**WHAT YOU NEED TO DO**: From the listing below, output the lines between the one with "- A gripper" and the one with "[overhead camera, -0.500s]", including those two, and nothing else. Pictures are not copied.
※ ※ ※
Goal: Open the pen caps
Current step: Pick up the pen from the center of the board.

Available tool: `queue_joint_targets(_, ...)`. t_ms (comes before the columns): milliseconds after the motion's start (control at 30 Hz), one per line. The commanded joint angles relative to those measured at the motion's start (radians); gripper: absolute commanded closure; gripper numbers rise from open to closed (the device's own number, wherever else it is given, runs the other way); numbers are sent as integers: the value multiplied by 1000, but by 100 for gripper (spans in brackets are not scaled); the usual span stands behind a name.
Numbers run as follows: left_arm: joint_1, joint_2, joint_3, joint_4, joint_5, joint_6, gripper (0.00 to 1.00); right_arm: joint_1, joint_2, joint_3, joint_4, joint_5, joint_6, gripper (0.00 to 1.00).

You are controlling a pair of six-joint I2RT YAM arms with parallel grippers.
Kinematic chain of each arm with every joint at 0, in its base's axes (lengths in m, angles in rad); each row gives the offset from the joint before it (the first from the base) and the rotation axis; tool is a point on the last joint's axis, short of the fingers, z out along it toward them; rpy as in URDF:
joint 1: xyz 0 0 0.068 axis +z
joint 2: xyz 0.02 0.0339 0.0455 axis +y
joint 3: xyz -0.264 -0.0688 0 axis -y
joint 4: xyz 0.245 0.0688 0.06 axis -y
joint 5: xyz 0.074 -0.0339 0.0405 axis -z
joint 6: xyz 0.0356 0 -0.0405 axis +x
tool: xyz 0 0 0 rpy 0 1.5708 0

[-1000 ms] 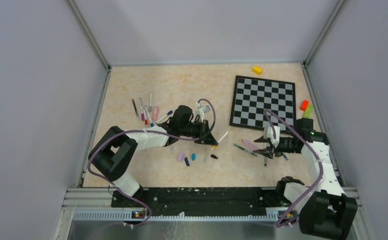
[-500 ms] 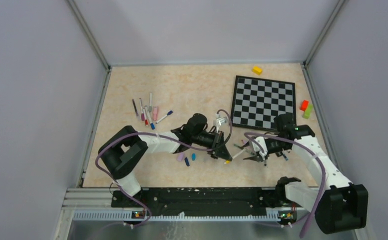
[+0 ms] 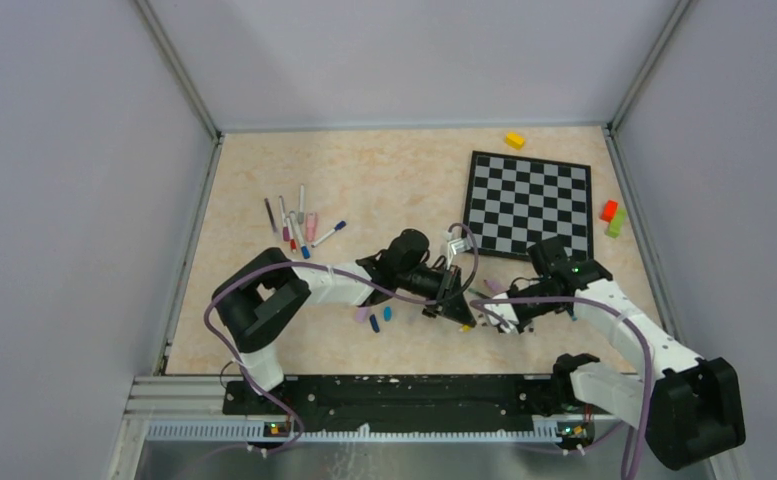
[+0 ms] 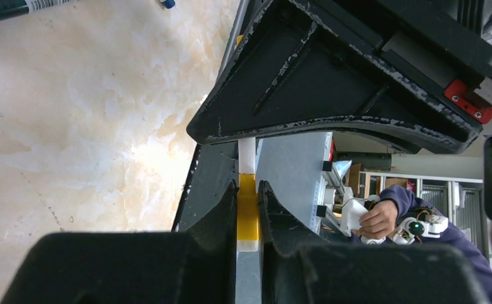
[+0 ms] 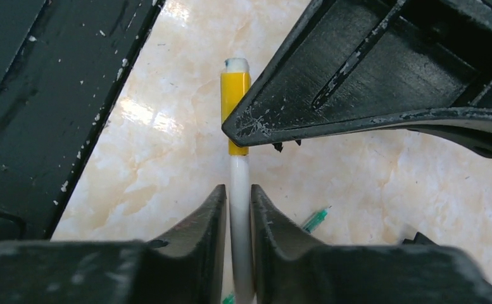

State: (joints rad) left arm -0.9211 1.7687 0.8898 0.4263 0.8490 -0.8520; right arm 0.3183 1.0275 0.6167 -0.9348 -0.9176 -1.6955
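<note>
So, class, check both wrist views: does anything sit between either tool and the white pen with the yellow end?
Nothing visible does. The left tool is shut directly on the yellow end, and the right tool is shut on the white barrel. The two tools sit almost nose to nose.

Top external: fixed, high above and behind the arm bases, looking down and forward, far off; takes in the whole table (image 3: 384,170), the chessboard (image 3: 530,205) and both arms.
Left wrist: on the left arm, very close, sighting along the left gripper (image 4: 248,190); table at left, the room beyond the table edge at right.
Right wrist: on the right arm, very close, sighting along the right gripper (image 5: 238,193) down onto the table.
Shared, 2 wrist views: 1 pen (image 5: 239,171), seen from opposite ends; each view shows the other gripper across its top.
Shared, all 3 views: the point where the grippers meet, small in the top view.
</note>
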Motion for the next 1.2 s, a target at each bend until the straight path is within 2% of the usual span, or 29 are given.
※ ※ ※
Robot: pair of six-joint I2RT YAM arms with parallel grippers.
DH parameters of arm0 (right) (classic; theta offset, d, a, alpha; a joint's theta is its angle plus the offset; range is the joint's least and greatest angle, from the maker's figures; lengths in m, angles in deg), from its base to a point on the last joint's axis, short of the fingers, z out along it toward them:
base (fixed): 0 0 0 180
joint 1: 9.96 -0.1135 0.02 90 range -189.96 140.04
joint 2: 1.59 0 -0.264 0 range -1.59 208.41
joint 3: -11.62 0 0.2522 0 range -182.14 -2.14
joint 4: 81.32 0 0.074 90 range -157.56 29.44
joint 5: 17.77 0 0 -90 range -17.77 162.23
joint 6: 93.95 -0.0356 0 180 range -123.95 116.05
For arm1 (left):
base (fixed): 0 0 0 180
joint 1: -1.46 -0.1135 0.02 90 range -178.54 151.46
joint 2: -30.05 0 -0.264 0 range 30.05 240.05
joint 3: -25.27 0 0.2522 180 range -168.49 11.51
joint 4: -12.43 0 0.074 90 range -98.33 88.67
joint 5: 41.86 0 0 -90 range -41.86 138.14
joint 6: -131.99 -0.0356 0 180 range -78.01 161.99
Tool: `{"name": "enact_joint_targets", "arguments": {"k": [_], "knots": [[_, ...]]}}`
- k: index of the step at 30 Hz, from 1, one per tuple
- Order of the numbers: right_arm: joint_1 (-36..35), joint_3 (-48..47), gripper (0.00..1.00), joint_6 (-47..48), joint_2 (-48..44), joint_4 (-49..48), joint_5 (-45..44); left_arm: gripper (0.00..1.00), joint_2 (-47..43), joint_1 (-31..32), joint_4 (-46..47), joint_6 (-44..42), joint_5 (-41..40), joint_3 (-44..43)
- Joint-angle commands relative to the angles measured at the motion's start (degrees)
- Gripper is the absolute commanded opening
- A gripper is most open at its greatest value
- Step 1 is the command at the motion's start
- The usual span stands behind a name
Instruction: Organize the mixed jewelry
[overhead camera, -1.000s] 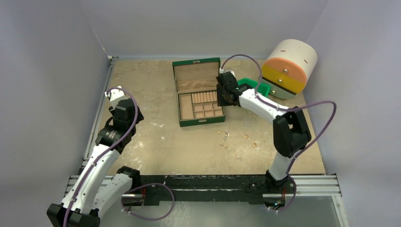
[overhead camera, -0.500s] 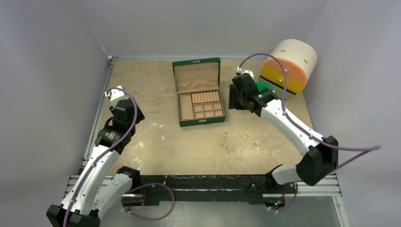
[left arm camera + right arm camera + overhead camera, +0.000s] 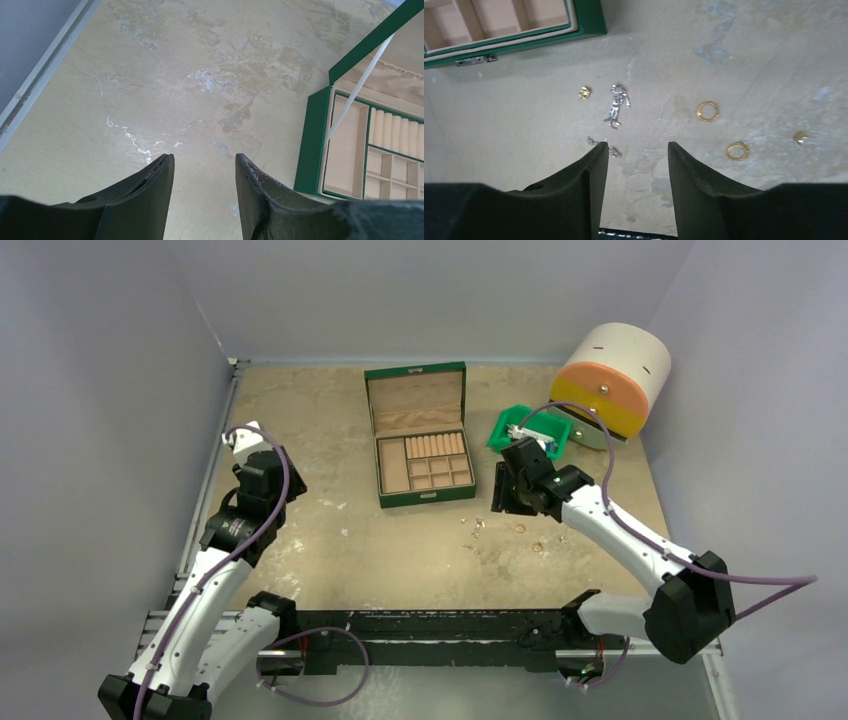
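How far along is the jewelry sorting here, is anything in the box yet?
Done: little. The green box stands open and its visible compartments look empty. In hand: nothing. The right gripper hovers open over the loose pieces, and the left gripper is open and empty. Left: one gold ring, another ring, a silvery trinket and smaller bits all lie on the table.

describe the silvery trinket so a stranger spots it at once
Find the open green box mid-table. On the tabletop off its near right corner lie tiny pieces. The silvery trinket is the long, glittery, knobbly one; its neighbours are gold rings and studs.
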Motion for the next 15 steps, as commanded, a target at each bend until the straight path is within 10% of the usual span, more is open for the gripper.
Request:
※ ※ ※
**ANSWER SPACE**:
- A gripper is most open at its greatest value
- Step 1 is the command at the motion's start
- The usual span stands behind a name
Instruction: Organize the mixed jewelry
[overhead camera, -1.000s] 
[overhead camera, -0.500s] 

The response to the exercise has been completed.